The Rodriguez case represents one of the most egregious assisted death cases in Canadian history.

Having written extensively about the Rodriguez case for my recent book, The Right to Die, I was stunned to learn that Bill C-14 might fall short in even her case. In the book I look at 40 other Canadian assisted death prosecutions, from 1941 to the present. All involved seeking mercy in cases of desperate human suffering; none of the actions taken, leading to the prosecutions, were malicious.

I was again shocked to see that most of the defendants in these cases would not have been helped by Bill C-14.

When testifying before the House Standing Committee on Justice and Human Rights in May, I pointed this out, emphasizing the irony of introducing legislation that probably would not even have helped Rodriguez.

“We do not see a problem,” the Liberals appeared to be saying, as they went on about “protecting the vulnerable” and “providing balance” in the Bill. But it was the Court that provided necessary protection and balance; it is the Liberals who have dropped a heavy, clumsy foot on the wrong side of the scales. And on the wrong side of history.

Looking through the various stories in my book, stories mostly about decent people being prosecuted for choosing mercy over the law, I now feel a sense of betrayal. Have we learned nothing from their courage and compassion?

Is it possible to read, with indifference, the story of Jean Brush, who struggled to follow the desperate wishes of her aging husband Cecil and find a way to bring an end to his increasingly grim and unhappy existence?

Have we learned nothing from the many other suffering people discussed in the book, such as the elderly Victoria couple who could find no way to end their suffering other than leaping together from the window of their 14th floor apartment?

These stories help us understand why the Supreme Court of Canada recognized the inadequacy of our laws prohibiting assisted death and unanimously ruled those laws to be unconstitutional. And these stories make it harder, much harder, to understand why the Liberal Party of Canada pulled so far back from the ruling of the Court.

However, this grievously inadequate law passed by the Liberals cannot, ultimately, be saved by them. One of their spokespeople, Senator Peter Harder, made the odd claim that “… the Bill is Charter compliant. Make no mistake about that.” But it is not so, according to constitutional expert Peter Hogg, perhaps Canada’s leading expert on Constitutional law, and Joe Arvay, constitutional lawyer and lead counsel for the plaintiffs in the Carter case.

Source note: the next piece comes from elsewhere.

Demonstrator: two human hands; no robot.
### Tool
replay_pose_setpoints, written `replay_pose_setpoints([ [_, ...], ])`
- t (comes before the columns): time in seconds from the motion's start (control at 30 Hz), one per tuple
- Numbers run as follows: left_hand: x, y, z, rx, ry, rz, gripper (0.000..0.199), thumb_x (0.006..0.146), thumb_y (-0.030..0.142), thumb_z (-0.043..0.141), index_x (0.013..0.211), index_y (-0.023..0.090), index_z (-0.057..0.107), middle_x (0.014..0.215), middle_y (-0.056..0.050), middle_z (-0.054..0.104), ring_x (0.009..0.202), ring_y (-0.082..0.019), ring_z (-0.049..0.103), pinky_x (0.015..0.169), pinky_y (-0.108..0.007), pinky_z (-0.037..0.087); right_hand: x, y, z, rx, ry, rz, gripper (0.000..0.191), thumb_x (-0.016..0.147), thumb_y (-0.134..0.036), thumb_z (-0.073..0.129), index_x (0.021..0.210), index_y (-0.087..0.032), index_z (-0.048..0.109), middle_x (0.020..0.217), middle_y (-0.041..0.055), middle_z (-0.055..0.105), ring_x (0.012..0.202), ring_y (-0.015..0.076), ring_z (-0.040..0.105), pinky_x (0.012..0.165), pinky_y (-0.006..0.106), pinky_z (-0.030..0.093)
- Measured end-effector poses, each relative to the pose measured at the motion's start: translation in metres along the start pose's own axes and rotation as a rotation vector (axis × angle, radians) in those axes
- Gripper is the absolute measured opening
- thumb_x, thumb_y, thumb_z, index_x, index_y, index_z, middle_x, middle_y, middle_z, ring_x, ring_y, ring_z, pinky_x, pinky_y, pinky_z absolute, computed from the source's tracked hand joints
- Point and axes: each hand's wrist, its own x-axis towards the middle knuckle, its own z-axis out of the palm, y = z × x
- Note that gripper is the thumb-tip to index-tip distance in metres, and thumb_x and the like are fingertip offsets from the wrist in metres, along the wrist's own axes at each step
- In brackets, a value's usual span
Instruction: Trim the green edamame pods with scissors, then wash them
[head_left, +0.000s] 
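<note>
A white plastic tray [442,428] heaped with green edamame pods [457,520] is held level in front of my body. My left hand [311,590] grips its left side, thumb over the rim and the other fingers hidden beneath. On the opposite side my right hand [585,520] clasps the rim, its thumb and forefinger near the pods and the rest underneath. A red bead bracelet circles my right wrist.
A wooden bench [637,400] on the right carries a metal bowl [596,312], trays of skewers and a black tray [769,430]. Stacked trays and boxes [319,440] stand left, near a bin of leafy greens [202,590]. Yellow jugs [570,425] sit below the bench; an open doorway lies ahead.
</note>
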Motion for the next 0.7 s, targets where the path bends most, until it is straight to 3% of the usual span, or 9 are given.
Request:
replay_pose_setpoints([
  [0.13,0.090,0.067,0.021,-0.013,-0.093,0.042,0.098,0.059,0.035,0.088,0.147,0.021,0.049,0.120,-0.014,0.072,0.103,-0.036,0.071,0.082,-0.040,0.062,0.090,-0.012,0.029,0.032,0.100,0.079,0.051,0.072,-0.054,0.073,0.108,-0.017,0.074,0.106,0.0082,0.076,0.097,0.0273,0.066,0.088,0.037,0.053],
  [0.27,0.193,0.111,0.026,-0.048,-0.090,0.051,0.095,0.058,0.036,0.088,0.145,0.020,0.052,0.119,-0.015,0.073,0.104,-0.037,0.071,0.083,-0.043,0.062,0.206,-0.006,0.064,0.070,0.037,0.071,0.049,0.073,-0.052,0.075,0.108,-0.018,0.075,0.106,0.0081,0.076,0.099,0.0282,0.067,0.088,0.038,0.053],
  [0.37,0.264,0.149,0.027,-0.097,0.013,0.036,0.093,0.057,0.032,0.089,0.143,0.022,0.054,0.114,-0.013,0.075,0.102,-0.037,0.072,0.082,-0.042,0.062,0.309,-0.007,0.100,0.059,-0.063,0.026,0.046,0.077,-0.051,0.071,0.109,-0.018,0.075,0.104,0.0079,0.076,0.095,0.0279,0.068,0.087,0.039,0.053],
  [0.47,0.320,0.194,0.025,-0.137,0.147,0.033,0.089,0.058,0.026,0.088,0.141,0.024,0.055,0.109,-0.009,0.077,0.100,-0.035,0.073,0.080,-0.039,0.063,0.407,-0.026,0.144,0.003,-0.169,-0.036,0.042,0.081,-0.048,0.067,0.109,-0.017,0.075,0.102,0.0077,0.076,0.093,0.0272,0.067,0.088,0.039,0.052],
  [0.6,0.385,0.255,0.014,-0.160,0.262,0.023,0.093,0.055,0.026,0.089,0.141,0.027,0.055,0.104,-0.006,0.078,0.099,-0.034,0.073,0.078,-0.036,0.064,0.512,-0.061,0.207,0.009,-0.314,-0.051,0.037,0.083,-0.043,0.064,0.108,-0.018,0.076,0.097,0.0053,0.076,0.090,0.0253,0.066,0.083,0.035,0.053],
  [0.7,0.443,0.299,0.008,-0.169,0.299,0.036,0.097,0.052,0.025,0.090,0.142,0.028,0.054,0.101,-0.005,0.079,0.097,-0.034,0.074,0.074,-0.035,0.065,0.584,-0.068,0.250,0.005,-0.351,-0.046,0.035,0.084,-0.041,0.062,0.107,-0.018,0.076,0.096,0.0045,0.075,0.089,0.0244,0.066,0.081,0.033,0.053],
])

Harder undoubtedly had some sort of legal opinion to bolster his view, but then Dick Cheney was able to get legal opinion to support the idea that waterboarding is not torture.

This point about unconstitutionality is evident even without explication by experts. The Court said that assistance in dying should be granted to competent adults in “grievous and irremediable” suffering, not to some subset of that group, arbitrarily determined by politicians.

The Liberals could have had a relatively easy time of it with a slightly reworded Bill, and Canadians would have had the benefit of a sound new piece of legislation. This was pointed out by many observers, even by a majority in the Senate. But the Liberals, inexplicably, refused to back down.

The offending wording in the new legislation is already being challenged in court, a process that will probably take years and millions of dollars, while many suffering Canadians wait out this new and unnecessary period of uncertainty.

It could have been so simple.


Gary Bauslaugh is a Victoria writer; his most recent book is The Right to Die: the courageous Canadians who gave us the right to a dignified death (James Lorimer and Company, Toronto, 2016). Other recent books include Robert Latimer, A Story of Justice and Mercy (2010) and The Secret Power of Juries (2013), both published by Lorimer.